Osobowe dobro jest zawarte w istnieniu człowieka. To dobro wypełnia całe istnienia. Dlatego na tym poziomie jest ono tożsame z osobą człowieka. Afirmując osobowe dobro afirmujemy więc jednocześnie samą osobę człowieka. Miłość afirmuje osobę człowieka w sposób bezwzględny. Afirmacja wyraża się w „byciu dla” tej osoby. To „bycie dla” kogoś przybiera postać daru. Papież Jan Paweł II nazywa miłość bezinteresownym darem. Pełna afirmacja przeradza się w osobowy dar. Afirmacja nie jest więc chęcią posiadania lub zagarnięcia czegoś. Wprost przeciwnie afirmacja wyraża się jako doskonały dar. Kochać jako osoba to znaczy dawać siebie komuś drugiemu. Kochać to znaczy służyć drugiej osobie z pełnym oddaniem. Dlatego w miłości mamy tylko dawać, niczego nie pragnąc dla siebie. Taką pełnię może osiągnąć tylko miłość osobowa, nazywana też miłością nadprzyrodzoną (caritas). Do takiej miłości musimy uruchomić naszą osobę. Miłość nie jest uczuciem. Właściwym podmiotem afirmującej miłości (miłości oblubieńczej) jest osoba ludzka. Ale nawet osoba jest pobudzana do takiej miłości. Dzieje się to za sprawą łaski i relacji osobowej nawiązywanej z nami przez Boga. Dlatego mówimy, że sprawcą tej miłości jest sam Bóg. Bóg nawiązuje relację z osobą człowieka i dzięki temu obdarza mocą i ożywia osobowe dobro człowieka. Dopiero wówczas to dobro może (dzięki uzyskanej mocy) oddziaływać na naszą wolę wywołując w niej akt miłości afirmującej.
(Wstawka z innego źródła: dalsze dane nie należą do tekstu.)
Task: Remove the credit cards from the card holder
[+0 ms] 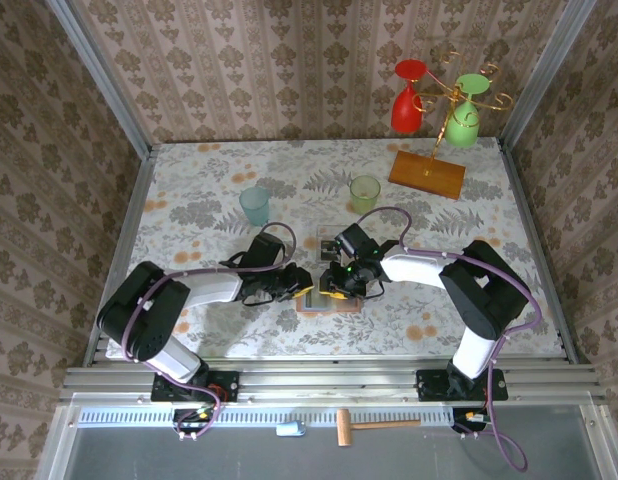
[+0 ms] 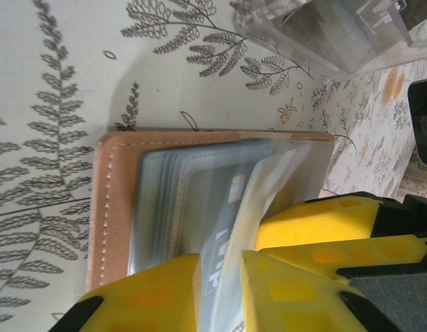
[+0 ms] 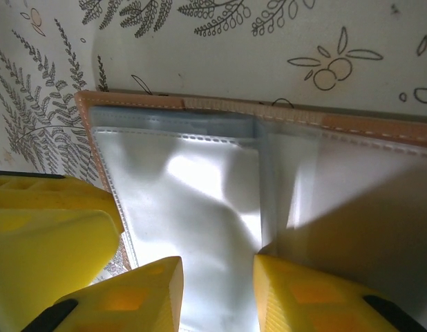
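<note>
The salmon-pink card holder (image 1: 329, 304) lies open on the table between both arms. In the left wrist view its pink border (image 2: 113, 207) runs along the left and grey-blue pockets fill the inside. A grey credit card (image 2: 224, 214) with pale marks pokes from a pocket, beside a curled clear sleeve. My left gripper (image 2: 220, 261) stands over that card with a narrow gap, the card and sleeve showing in the gap. My right gripper (image 3: 217, 266) is open over the shiny clear pocket page (image 3: 200, 187), its fingers resting on or just above it. The holder's border (image 3: 220, 105) runs along the far side.
A clear plastic tray (image 1: 324, 240) sits just beyond the holder, its corner near my left fingers (image 2: 324, 34). Further back stand a teal cup (image 1: 255, 205), a green cup (image 1: 364, 192) and an orange stand base (image 1: 427, 173) with hanging red and green glasses.
</note>
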You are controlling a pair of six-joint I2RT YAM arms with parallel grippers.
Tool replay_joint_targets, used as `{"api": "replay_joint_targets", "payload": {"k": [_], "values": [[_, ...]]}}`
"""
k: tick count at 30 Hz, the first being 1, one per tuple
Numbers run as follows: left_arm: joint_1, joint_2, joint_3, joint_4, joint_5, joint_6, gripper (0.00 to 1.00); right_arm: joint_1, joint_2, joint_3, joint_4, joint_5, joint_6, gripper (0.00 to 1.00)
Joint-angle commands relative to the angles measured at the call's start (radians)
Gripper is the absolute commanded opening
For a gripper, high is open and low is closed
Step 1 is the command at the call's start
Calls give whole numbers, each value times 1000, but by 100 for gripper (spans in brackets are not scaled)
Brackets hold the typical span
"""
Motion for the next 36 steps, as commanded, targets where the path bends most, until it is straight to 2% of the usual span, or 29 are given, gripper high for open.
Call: {"api": "replay_joint_targets", "payload": {"k": [1,27,36], "values": [[-8,13,12,35,19,-20,23,-5,-26,-16,-3,-6,15,32],[-19,33,10,55,47,-25,19,-7,-46,-29,11,-6,31,32],[-17,29,17,54,48,-27,19,-10,-113,-24,-4,9,28,34]]}}
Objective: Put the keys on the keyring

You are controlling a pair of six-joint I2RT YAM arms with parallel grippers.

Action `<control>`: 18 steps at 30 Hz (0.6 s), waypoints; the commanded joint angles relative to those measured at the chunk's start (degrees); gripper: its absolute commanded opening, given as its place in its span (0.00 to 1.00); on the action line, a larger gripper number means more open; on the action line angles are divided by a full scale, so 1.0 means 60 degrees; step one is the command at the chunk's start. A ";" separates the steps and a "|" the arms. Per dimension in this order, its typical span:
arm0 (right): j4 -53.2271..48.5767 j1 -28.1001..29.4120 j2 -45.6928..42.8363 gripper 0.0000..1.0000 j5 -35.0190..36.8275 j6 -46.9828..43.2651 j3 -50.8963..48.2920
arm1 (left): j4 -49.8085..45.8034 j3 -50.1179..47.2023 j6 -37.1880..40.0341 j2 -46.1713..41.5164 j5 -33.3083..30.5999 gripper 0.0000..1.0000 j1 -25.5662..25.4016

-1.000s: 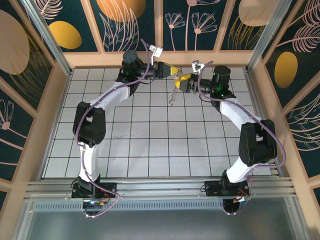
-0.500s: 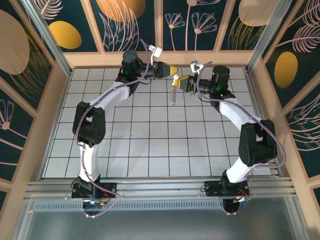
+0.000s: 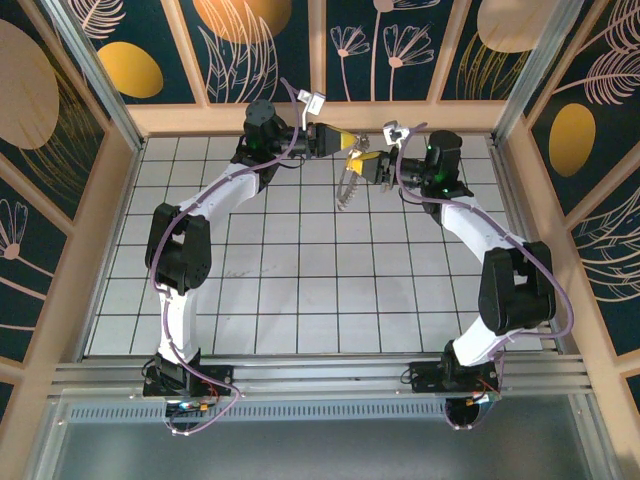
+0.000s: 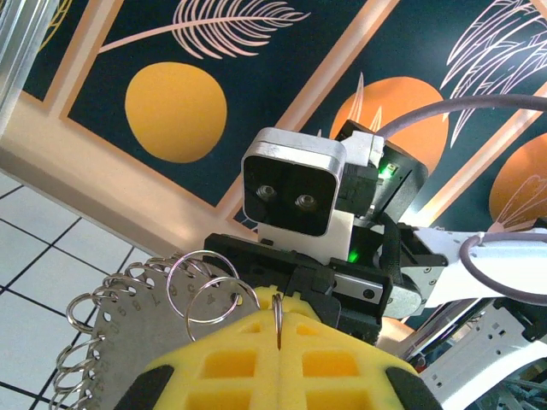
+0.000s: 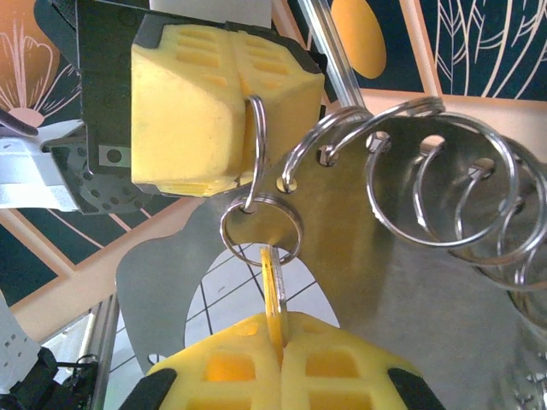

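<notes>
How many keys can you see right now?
1. The key is pinched in the right gripper, its head at a small ring of the keyring, below the left gripper. Others may be hidden behind the keyring.

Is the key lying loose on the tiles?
No, the key is pinched between the yellow right fingers.
</notes>
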 commanded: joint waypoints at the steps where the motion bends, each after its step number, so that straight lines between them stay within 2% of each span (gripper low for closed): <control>1: -0.0791 -0.0131 -0.0436 0.00 0.0250 -0.0210 0.0274 | -0.0395 0.0292 0.0692 -0.0252 -0.0149 0.00 -0.0064; 8: -0.2697 -0.0152 -0.0845 0.00 0.0615 -0.1026 0.0561 | -0.0586 0.0132 0.1052 -0.0281 -0.0393 0.00 -0.0050; 18: -0.5394 -0.0175 -0.0505 0.00 0.1421 -0.1977 0.2060 | -0.0795 0.0057 0.1361 -0.0270 -0.0427 0.00 -0.0050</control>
Miłość jako afirmacja jest bezwarunkowym pragnieniem czegoś absolutnego. Dzięki tej miłości pragniemy samego istnienia osoby. Zatem pragniemy samej osoby, która jest istnieniem (podmiotowością i aktywnością osobowego istnienia). Osobowa miłość zostaje więc sprawiona przez moc osobowego dobra (przede wszystkim Dobra Boskiego). Właśnie w tym znaczeniu mówimy, że osobowa miłość pochodzi od Boga.